→ Data block:
§ §

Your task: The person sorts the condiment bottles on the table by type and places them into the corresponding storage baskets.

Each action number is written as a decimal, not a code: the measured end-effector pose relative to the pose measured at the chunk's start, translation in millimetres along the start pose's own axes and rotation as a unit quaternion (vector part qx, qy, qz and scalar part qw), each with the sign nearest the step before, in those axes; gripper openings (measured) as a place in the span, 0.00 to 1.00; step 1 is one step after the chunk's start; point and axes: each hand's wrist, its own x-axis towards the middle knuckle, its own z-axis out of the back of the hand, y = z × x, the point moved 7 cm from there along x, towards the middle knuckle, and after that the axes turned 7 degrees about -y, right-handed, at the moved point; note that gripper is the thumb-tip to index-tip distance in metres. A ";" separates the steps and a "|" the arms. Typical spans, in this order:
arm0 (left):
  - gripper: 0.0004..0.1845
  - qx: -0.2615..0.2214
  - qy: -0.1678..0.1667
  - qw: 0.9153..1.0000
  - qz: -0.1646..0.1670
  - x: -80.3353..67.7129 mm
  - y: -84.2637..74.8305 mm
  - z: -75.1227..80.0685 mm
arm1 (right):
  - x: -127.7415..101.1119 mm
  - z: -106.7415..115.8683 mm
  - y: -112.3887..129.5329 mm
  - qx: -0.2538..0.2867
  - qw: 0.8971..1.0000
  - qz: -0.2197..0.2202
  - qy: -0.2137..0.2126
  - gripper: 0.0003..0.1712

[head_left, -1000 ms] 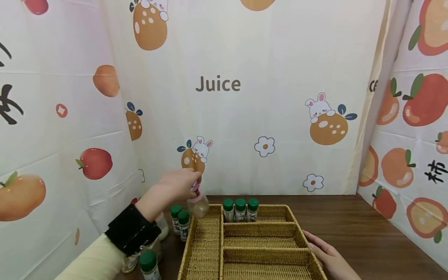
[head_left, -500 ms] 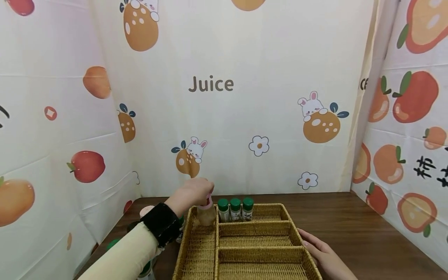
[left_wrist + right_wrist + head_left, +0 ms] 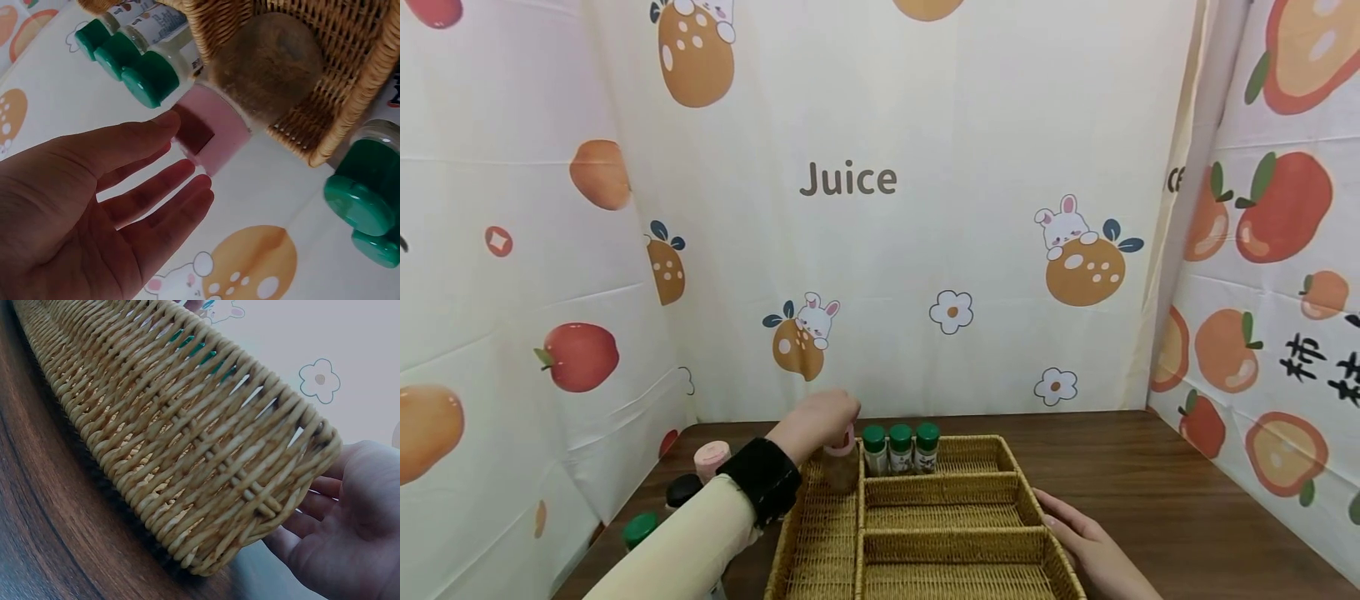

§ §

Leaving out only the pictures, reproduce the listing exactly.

→ Solved problem:
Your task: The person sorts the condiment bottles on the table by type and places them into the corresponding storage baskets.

Each action number is written as a decimal, not a code: the measured end-effector pose relative to the pose measured at the chunk's start, translation in millimetres along the start pose's own axes and rotation as a unit quaternion (vector part qx, qy, qz and scalar part qw), each with the sign nearest the step before, in those axes; gripper openings (measured) as a place in the span, 0.00 to 1.00; step 1 is one step after the chunk's start; point and axes: each hand's wrist, its own x-axis towards the middle knuckle, its own z-axis out of the back of the hand, y = z × x, the point moved 7 cm from there along x, towards the middle knuckle, and after that the axes turned 7 degrees about -y, right-handed, at the moved point; note that gripper is the thumb-tip to index-tip distance in metres. A ";" separates the steps and a "|" the arms. Typical spans, in this order:
arm0 (left):
  - gripper: 0.0004..0.1845
  - qx: -0.2615..0.2214
  - qy: -0.1678..0.1667
  - qw: 0.9153..1.0000
  - qz: -0.1646..0.1670
  - x: -80.3353..67.7129 mm
  - y: -84.2637..74.8305 mm
  - z: -75.1227..80.0685 mm
arm1 (right):
  - x: -127.7415..101.1119 mm
  - z: -106.7415..115.8683 mm
  - y: -112.3887..129.5329 mm
  - qx: -0.2538..0.2867
  - qw: 0.8971..1.0000
  - qz: -0.2197..0.2202
  - qy: -0.2137..0.2126
  - gripper: 0.0003..0.1712

[head_left, -1000 ms] 
[head_left, -500 ms] 
[left_wrist + right_wrist + head_left, +0 ms] 

There is nothing more to add to the answer.